Search Engines Continue To Lead Technology Stock Plays.
Internet earnings season shifted into high gear this month with the major search engines drawing the largest spotlights. Yahoo the once proud grandfather of keyword search is being viewed with caution and the ever elite Google guys are drawing sheer lust with daily run-ups topping $600 per share. Some investment analysts (still unsure of the keyword search space) are happy plodding slowing along as they increase their stakes with Yahoo and continue to look for optimistic signs of its ability to catch up with Google’s keyword advertising strength.

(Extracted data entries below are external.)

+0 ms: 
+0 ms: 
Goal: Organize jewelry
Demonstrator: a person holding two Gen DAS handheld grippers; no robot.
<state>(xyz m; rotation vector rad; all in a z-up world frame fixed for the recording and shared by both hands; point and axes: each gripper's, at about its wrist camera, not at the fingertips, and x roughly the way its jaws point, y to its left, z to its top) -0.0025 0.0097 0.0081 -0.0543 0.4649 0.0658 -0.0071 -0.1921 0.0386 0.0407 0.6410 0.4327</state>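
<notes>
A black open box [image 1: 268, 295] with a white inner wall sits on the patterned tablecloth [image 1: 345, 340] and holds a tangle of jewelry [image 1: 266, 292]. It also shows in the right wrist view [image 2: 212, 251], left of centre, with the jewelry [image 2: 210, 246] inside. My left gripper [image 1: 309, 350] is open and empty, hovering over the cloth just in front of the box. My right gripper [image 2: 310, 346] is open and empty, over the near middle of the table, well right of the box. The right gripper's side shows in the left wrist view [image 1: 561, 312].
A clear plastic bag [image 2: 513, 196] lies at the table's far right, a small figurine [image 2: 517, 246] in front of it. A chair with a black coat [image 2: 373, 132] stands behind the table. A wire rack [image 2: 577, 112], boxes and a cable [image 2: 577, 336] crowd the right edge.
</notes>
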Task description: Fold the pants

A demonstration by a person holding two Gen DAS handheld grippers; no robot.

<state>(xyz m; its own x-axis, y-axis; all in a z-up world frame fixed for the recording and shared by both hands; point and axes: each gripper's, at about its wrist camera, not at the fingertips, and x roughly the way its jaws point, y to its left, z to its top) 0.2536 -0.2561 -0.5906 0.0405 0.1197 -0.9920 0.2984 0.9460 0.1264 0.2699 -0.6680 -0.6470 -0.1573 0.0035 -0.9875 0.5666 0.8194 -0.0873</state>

Deutsche Bank analysts predict Yahoo results to be in-line with expectations or just slightly below as they place a humble and down $24 target on Yahoo shares which is nearly 15% lower than Yahoo's recent share price trends of $27+. Other high rolling investment firms clad in french cuff shirts and designer cufflinks expect Yahoo’s earnings to drive and support a confident $30 target, suggesting that Yahoo stock will rise nearly 8% during the next year.
Yahoo shares are up 9% so far in 2007, and the company has been through some significant changes with the departure of former CEO Terry Semel, who was replaced in June by co-founder Jerry Yang. The Yahoo Panama advertising platform was launched to help the former king of search better compete with arch rival and long-time Yang friends Google for the coveted search-advertising dollars. Recent speculation and hints by Jerry Yang that Yahoo will be sold off in chunks with AT&T gobbling up many profitable parcels have also helped Yahoo prop their share prices up. Some market analysts including a leading broker from a flint hospital also view Yahoo as more successful than Google in getting advertisers to spend more money on search ads quarter-over-quarter. Those hidden Yahoo Pay Per Click account re-charges might drive short-term results however they also spike advertisers frustration levels and push quality PPC accounts away from Yahoo toward Google and MSN.

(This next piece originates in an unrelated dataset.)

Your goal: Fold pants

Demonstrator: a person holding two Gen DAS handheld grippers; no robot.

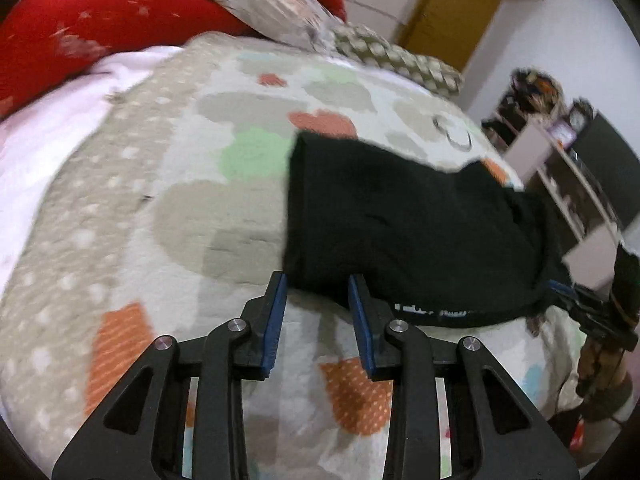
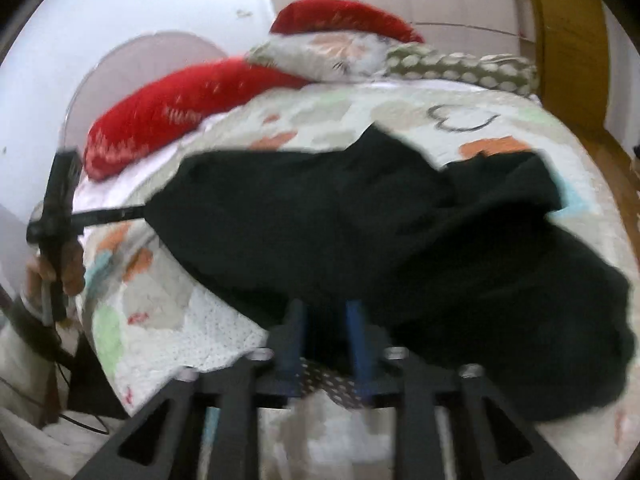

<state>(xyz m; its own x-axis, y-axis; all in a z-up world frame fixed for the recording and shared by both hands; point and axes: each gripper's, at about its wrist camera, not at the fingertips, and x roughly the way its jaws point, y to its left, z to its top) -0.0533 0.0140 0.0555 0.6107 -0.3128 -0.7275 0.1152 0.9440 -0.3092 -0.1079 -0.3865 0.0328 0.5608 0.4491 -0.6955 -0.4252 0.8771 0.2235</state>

Speaking of Google the lust for GOOG is running huge on the street, Goldman Sachs analysts deemed Google as their top pick in the Internet industry and view Google and keyword search as the primary driver of the Internet stock sector that is up nearly 50% year-to-date. “We continue to view the Internet sector as our favorite sector across communications, media and entertainment given the benefits of strong secular growth trends and significant international exposure, both of which offset a U.S. slowdown, especially in newspaper, radio, and television advertising.”
One analyst added “The performance-based nature of keyword search advertising and its ability for direct response lead to higher portions of advertising budgets being allocated to the major search engines, especially Google AdWords. We do have a concern with one aspect of Pay Per Click Search Advertising: Click Fraud.”
In researching the numbers "we find few companies as well positioned as Google.” Google Investors are looking for new updates on Google's continuing transformation of YouTube and quality of overlay advertising within the online video space.